• **Assignment**
Please filter the listing for the string "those" and copy each matching line.

※

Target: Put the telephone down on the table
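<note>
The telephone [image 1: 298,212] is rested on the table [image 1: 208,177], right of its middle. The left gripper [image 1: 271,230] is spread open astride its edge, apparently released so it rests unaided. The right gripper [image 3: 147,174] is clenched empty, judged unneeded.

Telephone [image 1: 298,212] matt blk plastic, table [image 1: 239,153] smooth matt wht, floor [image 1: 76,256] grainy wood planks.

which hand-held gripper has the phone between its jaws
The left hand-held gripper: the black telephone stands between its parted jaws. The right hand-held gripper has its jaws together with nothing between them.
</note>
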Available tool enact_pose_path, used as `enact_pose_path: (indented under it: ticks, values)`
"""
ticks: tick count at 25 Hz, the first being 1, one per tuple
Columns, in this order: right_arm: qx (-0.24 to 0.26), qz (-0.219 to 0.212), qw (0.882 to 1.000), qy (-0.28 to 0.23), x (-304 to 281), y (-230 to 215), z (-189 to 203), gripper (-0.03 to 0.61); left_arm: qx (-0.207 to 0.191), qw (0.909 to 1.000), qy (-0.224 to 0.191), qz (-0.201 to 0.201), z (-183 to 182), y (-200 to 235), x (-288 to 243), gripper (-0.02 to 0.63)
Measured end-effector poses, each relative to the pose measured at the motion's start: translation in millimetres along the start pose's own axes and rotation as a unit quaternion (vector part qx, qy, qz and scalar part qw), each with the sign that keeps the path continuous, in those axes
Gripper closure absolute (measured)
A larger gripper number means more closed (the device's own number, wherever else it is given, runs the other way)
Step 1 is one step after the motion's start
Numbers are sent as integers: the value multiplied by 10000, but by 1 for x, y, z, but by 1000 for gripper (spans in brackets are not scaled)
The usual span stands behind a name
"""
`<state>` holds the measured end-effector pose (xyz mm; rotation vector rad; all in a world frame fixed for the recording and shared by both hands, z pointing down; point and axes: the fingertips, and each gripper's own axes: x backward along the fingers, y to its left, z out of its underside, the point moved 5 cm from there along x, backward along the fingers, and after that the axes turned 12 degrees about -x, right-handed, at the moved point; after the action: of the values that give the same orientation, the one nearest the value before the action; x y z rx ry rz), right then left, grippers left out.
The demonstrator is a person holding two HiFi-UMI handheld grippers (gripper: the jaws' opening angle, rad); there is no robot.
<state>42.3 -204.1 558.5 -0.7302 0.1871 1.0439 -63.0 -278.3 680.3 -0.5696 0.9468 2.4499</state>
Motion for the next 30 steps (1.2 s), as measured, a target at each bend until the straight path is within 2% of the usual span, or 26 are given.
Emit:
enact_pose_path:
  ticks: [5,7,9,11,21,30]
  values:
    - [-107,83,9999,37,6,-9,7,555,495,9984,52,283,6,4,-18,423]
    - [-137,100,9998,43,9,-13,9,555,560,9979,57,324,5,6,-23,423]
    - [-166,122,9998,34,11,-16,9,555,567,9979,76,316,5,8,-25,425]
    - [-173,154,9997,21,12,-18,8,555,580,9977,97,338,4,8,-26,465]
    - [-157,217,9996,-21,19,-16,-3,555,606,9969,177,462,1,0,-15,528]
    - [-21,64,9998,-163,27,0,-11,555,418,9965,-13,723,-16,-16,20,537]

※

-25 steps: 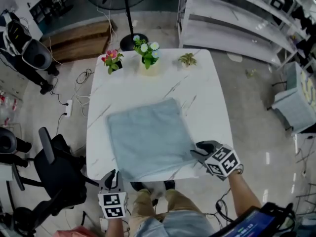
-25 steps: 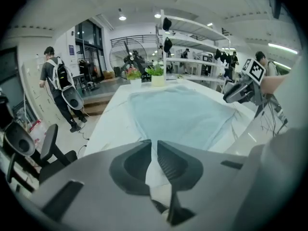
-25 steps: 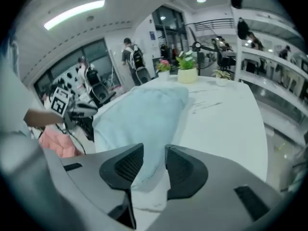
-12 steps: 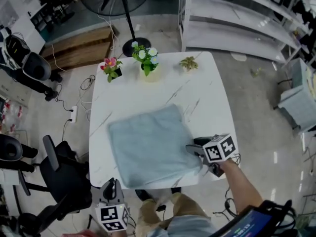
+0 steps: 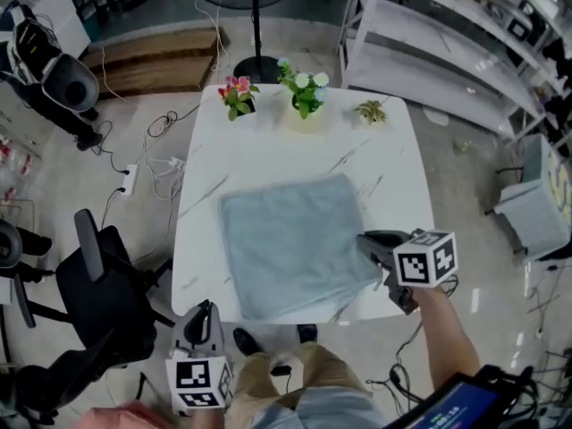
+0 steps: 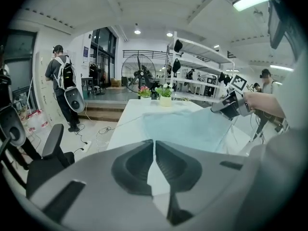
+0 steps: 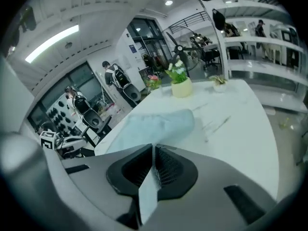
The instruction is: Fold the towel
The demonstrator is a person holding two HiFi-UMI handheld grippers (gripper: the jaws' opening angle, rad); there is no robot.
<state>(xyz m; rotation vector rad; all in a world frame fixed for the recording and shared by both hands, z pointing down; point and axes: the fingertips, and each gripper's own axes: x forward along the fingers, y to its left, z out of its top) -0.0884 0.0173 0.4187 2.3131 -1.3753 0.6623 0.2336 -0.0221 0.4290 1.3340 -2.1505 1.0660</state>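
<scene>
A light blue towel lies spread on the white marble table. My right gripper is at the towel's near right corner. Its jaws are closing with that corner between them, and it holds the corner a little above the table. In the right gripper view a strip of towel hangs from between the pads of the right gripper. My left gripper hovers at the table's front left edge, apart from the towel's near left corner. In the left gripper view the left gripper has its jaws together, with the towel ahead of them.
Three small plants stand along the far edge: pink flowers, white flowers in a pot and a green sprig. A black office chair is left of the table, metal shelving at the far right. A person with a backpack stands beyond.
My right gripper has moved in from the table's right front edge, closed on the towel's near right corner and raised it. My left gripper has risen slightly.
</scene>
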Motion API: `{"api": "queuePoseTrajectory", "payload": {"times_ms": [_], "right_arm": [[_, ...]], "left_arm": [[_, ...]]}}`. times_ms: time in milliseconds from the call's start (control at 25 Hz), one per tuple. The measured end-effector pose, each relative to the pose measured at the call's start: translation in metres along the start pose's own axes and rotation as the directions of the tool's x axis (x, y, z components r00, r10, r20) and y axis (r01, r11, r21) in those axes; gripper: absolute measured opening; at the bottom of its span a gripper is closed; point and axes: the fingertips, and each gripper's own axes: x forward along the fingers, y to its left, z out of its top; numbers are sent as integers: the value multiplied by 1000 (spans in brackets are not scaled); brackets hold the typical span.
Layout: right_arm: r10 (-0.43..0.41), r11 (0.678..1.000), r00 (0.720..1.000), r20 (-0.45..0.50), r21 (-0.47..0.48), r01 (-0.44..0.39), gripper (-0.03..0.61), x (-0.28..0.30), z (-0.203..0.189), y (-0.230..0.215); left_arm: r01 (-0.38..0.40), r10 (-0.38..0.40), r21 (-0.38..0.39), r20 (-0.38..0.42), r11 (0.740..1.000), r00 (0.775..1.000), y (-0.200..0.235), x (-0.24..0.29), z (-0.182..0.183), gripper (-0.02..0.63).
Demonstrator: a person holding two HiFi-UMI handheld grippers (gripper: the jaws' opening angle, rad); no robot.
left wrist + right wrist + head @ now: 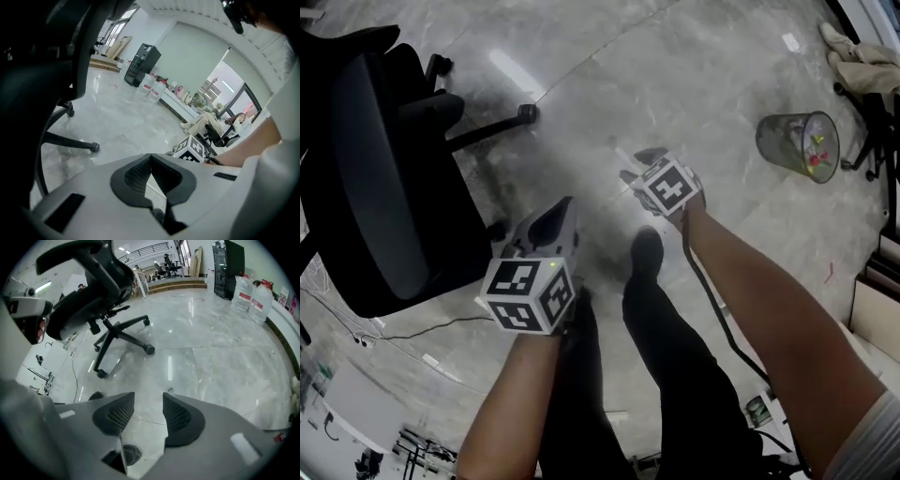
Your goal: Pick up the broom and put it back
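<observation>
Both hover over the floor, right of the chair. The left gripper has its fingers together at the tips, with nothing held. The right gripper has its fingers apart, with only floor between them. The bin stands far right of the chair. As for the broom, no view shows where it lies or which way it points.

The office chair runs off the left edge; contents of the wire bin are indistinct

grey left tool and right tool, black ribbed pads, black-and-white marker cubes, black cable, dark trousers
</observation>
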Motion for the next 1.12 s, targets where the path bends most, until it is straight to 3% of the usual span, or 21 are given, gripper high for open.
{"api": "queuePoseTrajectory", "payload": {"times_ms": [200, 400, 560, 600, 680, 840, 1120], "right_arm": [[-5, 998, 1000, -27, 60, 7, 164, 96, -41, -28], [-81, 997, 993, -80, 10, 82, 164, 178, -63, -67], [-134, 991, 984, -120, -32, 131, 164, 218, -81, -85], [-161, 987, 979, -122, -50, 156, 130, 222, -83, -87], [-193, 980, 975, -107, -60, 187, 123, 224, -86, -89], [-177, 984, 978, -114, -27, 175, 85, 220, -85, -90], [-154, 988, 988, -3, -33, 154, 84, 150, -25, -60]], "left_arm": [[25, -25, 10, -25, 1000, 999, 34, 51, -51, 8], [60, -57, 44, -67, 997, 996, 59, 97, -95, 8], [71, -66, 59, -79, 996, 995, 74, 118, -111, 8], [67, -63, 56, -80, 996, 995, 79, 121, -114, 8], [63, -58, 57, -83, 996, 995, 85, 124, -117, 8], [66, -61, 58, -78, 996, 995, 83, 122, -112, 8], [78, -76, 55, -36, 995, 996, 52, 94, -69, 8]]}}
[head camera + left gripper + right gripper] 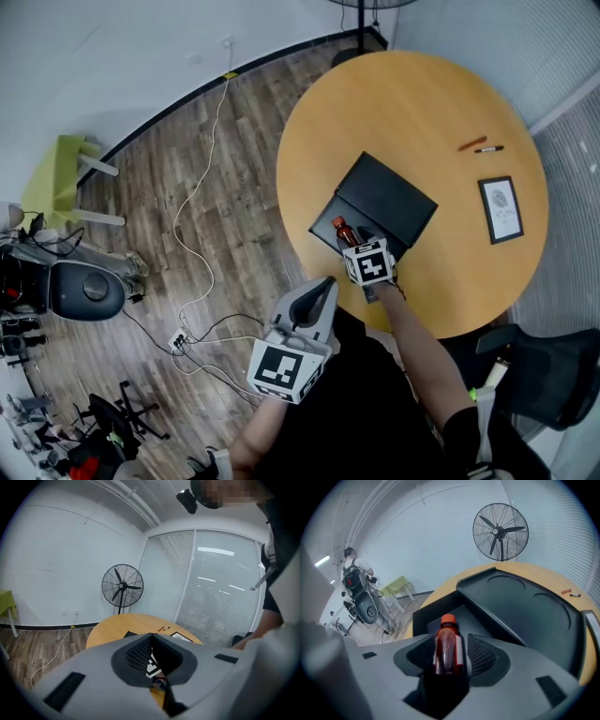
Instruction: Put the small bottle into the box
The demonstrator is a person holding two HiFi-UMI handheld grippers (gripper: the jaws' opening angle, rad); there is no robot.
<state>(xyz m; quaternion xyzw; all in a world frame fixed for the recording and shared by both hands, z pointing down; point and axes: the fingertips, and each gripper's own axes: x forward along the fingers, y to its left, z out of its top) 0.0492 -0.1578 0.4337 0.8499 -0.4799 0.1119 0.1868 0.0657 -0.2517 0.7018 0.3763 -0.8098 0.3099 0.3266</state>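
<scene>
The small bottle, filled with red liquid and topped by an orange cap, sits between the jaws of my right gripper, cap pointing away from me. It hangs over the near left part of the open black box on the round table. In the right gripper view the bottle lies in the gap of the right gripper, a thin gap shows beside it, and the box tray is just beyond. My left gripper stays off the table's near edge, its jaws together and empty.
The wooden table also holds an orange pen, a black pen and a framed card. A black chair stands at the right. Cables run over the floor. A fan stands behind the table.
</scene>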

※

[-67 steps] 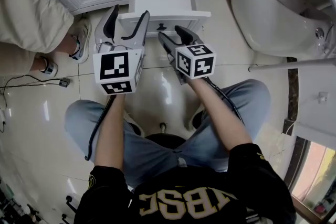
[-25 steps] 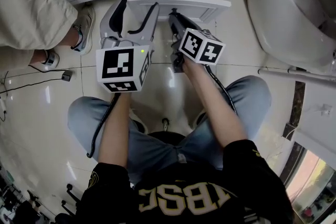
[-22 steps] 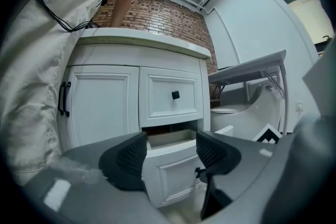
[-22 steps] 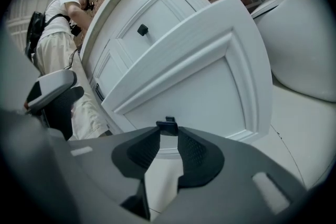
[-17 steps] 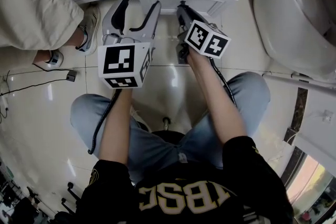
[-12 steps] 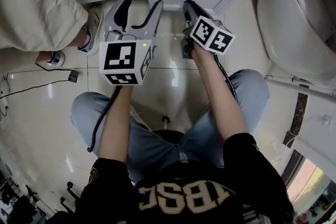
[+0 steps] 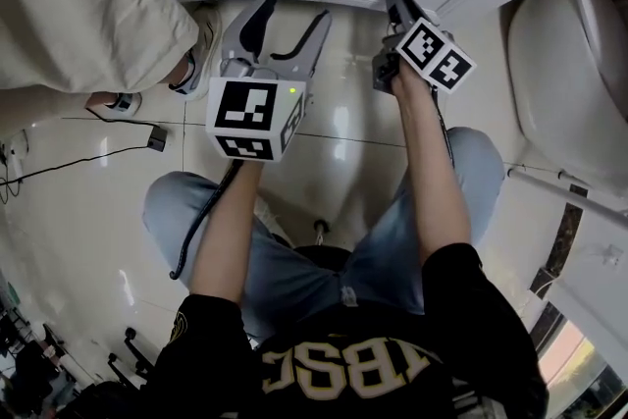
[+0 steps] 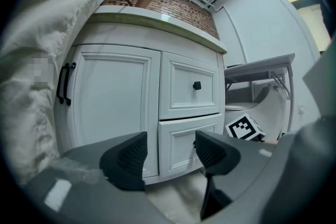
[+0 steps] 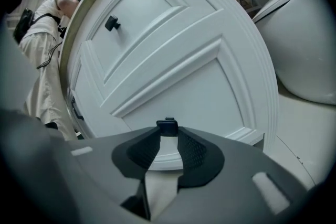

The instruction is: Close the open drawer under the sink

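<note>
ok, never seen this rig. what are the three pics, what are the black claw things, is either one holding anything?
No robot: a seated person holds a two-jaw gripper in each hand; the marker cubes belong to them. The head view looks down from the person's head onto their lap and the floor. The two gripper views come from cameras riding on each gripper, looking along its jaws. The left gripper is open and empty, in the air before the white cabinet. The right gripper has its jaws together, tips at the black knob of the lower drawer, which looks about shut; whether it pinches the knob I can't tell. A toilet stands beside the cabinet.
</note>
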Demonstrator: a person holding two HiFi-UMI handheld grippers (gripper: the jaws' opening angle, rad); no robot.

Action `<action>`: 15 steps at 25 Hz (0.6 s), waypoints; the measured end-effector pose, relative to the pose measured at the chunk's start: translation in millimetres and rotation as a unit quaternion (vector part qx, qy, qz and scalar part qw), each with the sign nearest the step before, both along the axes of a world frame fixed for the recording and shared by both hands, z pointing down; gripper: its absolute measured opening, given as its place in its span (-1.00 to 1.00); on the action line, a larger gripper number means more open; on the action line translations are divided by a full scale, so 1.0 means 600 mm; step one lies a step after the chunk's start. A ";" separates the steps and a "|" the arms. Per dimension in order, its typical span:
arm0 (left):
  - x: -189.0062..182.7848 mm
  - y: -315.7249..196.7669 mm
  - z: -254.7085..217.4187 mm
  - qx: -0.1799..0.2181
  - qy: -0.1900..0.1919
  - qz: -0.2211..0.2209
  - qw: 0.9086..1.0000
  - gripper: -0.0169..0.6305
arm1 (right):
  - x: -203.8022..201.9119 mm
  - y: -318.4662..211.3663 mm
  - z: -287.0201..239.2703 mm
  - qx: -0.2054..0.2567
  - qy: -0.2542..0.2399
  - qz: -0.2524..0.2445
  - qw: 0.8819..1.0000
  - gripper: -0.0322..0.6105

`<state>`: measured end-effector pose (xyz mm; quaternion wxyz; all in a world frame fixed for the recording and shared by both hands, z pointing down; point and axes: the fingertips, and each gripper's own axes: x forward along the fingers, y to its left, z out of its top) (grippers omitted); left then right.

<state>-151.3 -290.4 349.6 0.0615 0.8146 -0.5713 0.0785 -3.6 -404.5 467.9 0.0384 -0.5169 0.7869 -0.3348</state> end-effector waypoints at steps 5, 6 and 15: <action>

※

• **Response**
Measured end-effector poses, each relative to the pose measured at the motion's start: translation in millimetres along the start pose's own axes and rotation as a unit quaternion (vector part qx, qy, qz and scalar part qw), each with the sign that keeps the path continuous, in those axes
Motion API: `{"api": "queuePoseTrajectory", "payload": {"times_ms": [_], "right_arm": [[_, ...]], "left_arm": [[_, ...]]}}`. times_ms: time in milliseconds from the call's start (control at 25 Hz), one per tuple. The measured end-effector pose, each relative to the pose measured at the call's start: translation in metres along the start pose's own axes and rotation as the directions of the tool's x axis (x, y, z components r00, r10, r20) and y axis (r01, r11, r21) in those axes; gripper: absolute measured opening; at the bottom of its span a gripper is closed; point and axes: the fingertips, and each gripper's own axes: x forward along the fingers, y to its left, z out of its top; numbers are sent as integers: the value multiplied by 1000 (spans in brackets are not scaled); brackets hold the typical span.

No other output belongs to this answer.